**Excerpts from a dataset:**

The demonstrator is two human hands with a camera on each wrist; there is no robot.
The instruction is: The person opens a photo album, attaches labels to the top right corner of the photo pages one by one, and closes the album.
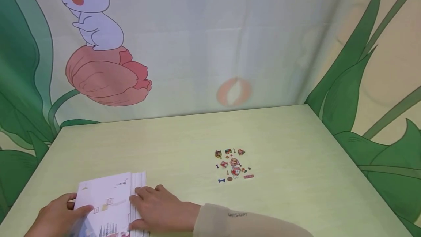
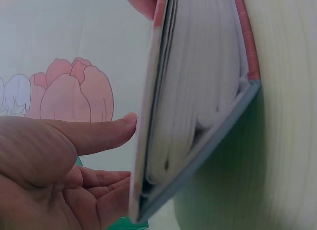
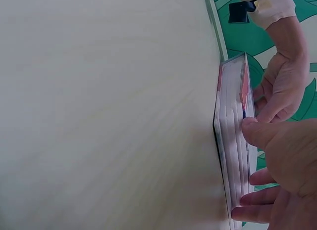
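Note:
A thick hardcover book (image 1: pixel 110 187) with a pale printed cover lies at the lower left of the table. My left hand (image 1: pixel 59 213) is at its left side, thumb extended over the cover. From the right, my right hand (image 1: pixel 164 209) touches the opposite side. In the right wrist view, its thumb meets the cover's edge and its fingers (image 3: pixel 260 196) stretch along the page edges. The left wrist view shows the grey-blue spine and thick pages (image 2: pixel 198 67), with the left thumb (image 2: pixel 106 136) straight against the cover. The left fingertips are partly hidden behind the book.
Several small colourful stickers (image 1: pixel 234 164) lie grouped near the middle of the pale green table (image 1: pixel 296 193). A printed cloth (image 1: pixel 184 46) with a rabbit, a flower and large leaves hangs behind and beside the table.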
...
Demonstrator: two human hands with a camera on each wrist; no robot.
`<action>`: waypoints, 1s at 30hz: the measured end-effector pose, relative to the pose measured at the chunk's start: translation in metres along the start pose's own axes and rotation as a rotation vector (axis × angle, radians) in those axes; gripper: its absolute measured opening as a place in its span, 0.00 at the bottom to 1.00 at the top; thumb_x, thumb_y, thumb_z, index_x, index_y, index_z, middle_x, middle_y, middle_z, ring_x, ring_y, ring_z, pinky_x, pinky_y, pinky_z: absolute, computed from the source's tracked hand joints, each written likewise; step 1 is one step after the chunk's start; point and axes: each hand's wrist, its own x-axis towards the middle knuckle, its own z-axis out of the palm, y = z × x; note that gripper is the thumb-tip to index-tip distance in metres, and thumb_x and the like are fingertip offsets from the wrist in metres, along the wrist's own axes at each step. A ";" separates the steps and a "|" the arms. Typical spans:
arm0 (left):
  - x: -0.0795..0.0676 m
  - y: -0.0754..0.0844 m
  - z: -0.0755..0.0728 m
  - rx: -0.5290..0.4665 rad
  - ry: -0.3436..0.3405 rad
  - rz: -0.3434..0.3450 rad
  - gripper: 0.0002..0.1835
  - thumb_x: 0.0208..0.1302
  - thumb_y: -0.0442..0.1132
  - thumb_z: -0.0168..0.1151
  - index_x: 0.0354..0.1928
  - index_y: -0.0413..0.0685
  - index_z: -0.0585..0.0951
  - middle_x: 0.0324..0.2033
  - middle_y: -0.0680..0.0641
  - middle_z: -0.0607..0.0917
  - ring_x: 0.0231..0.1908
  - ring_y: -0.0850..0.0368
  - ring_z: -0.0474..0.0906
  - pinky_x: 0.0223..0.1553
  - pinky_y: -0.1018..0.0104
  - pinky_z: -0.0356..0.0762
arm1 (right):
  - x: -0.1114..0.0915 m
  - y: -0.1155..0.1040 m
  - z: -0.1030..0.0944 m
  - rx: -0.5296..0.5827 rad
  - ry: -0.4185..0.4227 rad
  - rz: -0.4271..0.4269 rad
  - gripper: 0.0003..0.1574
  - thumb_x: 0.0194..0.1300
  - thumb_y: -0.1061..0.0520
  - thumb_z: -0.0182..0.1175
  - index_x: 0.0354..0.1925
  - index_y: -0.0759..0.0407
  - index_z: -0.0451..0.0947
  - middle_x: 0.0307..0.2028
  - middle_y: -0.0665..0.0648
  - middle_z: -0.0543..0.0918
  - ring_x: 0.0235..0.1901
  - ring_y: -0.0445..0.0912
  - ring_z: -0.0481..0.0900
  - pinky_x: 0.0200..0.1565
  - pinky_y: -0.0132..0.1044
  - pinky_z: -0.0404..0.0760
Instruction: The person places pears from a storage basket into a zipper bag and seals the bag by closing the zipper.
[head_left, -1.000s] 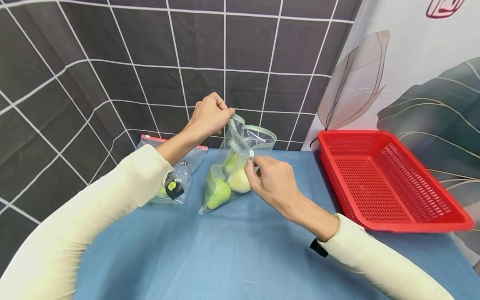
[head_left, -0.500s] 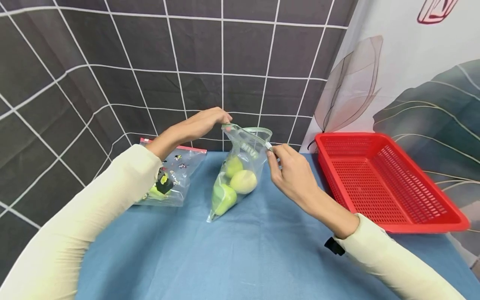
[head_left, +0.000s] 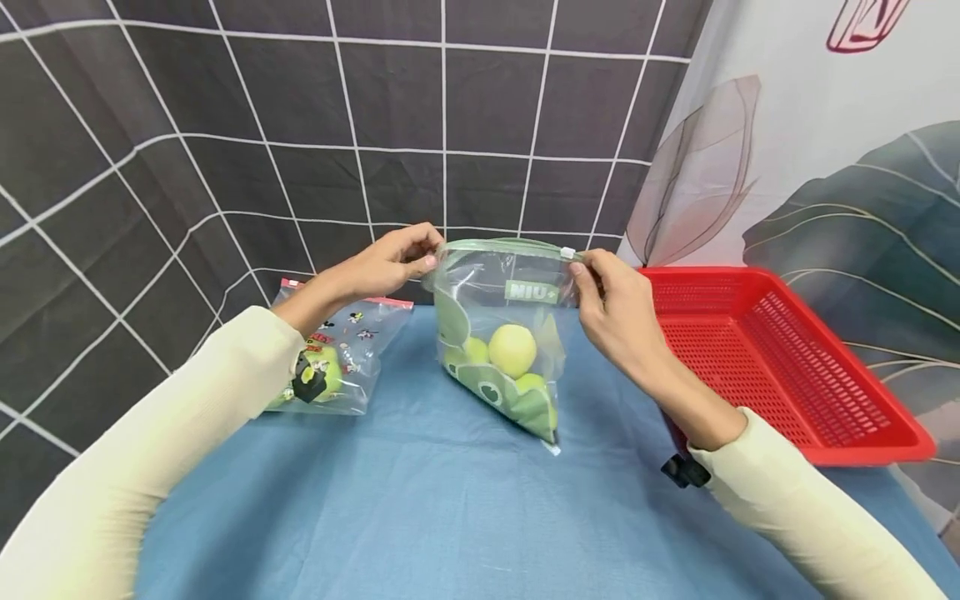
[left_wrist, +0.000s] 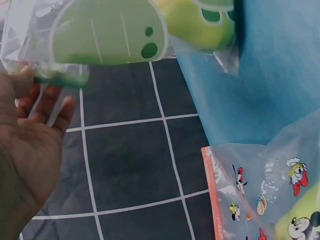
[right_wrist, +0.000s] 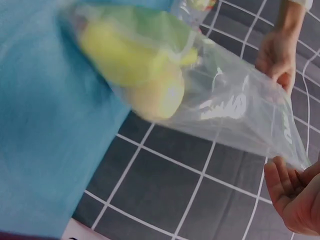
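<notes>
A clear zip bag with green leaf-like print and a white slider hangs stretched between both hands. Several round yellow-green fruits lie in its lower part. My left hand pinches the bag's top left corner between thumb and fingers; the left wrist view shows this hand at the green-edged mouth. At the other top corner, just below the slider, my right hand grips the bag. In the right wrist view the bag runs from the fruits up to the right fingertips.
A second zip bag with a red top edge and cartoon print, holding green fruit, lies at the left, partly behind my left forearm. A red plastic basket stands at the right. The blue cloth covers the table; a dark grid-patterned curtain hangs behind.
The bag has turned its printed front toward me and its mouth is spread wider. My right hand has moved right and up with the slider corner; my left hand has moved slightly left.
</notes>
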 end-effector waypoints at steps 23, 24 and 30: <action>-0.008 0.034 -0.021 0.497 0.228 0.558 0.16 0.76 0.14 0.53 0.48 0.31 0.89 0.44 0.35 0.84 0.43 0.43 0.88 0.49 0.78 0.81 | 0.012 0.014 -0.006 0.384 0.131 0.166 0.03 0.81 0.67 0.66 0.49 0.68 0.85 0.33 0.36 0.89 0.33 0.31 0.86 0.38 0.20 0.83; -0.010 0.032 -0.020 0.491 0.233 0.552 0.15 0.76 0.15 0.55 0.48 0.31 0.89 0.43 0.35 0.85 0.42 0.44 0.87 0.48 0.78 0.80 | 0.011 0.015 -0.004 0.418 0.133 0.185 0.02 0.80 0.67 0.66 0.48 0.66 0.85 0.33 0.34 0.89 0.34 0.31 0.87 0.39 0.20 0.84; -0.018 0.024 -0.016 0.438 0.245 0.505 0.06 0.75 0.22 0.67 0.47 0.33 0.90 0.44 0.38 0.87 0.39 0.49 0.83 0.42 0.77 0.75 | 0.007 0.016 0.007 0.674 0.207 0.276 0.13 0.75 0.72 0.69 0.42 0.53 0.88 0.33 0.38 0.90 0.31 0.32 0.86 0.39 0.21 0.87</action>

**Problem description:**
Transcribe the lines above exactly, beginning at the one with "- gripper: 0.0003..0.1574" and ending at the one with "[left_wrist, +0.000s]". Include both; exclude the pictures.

**Solved exercise:**
  - gripper: 0.0003..0.1574
  - thumb_x: 0.0194..0.1300
  - thumb_y: -0.1061..0.0520
  - thumb_z: -0.0182..0.1175
  - index_x: 0.0354..0.1925
  - index_y: -0.0759..0.0407
  - index_z: -0.0451..0.0947
  - middle_x: 0.0307..0.2028
  - middle_y: -0.0665..0.0648
  - middle_z: -0.0543..0.0918
  - ring_x: 0.0235..0.1901
  - ring_y: -0.0445..0.0912
  - ring_z: -0.0481..0.0900
  - pinky_x: 0.0200..0.1565
  - pinky_y: -0.0132..0.1044
  - pinky_z: -0.0404..0.0760
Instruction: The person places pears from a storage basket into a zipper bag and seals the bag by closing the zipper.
[head_left, -1.000s] 
[head_left, -0.500s] 
[head_left, +0.000s] 
[left_wrist, +0.000s] 

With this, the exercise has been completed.